The archaeologist in charge of the excavation at Aigai, Aggeliki Kottaridi, reported the discovery with a message on her Facebook page. She said that the box-shaped Macedonian tomb had not been looted.
“[This is] a pleasant exception since the Aigai necropolis was brutally looted by Gallic mercenaries of Pyrrhus in 276 BC and we rarely have the chance to find undisturbed burials,” she said.
Kottaridi also posted two images from the tomb, one of them depicting a decorated vessel used to mix wine and water at the symposia.
There was some discussion on the Classics list — I’m not sure how serious — that this was a helmet (presumably some sort of pilos type) but this seems to be the gold-plated vessel referred to in the article (that would be an awfully uncomfortable chin strap!). But why is it laying on the floor like this (if unlooted)?
Although they need a bit of cleaning, obviously, it is interesting that the second one appears to be in the same sort of style (although on a smaller scale?) as the House of Dionysus at Pella, which dates to the last quarter of the fourth century (via Wikipedia):
About the same time, we began getting our first speculations in English of people other than Alexander who might be in the tomb. From LiveScience, e.g.:
Michalis Tiverios, an archaeology professor at the Aristotle University of Thessaloniki, told AFP a more likely candidate could be Nearchus, one of Alexander’s admirals, who lived in Amphipolis.
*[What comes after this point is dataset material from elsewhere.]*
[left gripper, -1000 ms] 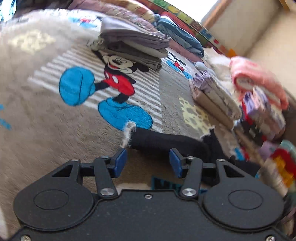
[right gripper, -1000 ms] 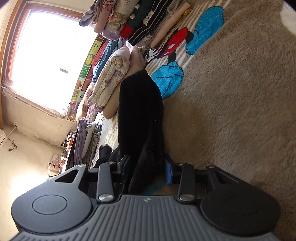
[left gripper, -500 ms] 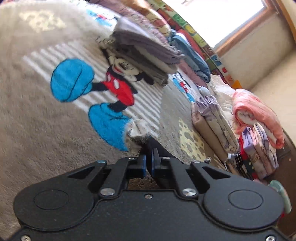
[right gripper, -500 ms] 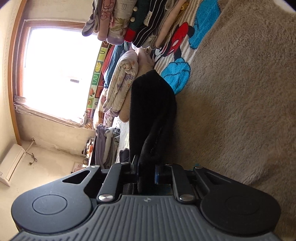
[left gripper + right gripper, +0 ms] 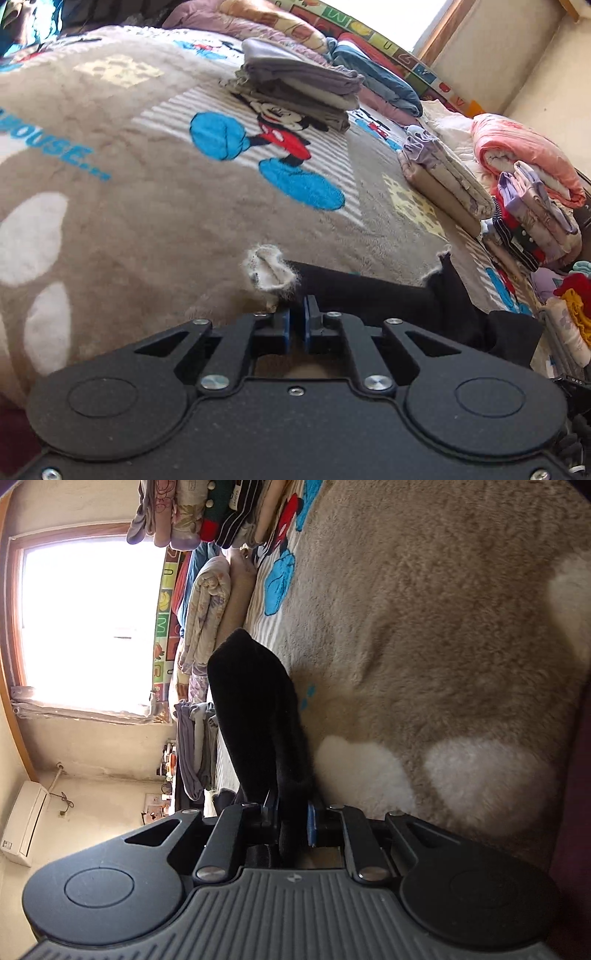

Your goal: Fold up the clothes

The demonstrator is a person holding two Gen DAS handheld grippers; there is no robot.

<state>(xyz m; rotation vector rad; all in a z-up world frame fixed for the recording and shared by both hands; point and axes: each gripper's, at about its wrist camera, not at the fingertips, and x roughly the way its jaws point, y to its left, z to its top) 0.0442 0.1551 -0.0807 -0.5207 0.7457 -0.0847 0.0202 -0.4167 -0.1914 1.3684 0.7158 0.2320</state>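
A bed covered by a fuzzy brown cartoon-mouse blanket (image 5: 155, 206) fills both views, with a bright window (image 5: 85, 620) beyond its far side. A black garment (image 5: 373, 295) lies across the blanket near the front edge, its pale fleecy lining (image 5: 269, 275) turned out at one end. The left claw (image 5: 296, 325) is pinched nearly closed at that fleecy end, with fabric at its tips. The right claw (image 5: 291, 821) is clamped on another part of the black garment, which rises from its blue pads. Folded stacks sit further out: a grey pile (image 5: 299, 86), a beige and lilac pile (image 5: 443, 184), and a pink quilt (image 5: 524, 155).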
At the end of August, archaeologists had cleared the first chamber behind the ‘sphinxes’ and were assessing construction techniques and what needed to be done. (Ministry of Culture Press Release). They had also found yet another style of mosaic floor (white stones set in a red matrix … source):
Meanwhile, the Greek Television Station ENA flew a helicopter over the site which nicely demostrates how HUGE this thing actually is:
We also began to hear about the ‘circus-like’ atmosphere the archaeologists had to contend with by this point … from Greek Reporter comes an excerpt:
An official source, who has knowledge of the tomb’s excavation progress, claims that the archaeologists and crew cannot do their job as their mobile phones keep ringing and they have to fend off TV cameras and microphones shoved in their faces every day. They receive calls from politicians and journalists who are eager to know when they will go inside the tomb and what they expect to find there. Also, they have to answer speculations, wishes, and wild conspiracy theories. They even have to answer to technical details such as what kind of cameras they use to look inside the tomb without demolishing the protective wall. And all this while the initial excavation is still in progress!
At the same time, crowds of people gather all day long around the site that looks more and more like a community fair. Eager tourists and locals rush to see the media’s new archaeological Disneyland first, while the smoke from the souvlaki and hot dogs grills fills the air. Under the five-meter lion’s imposing gaze, a vendor from nearby village Strymoniko is selling peanuts, a way to survive in crisis-hit Greece.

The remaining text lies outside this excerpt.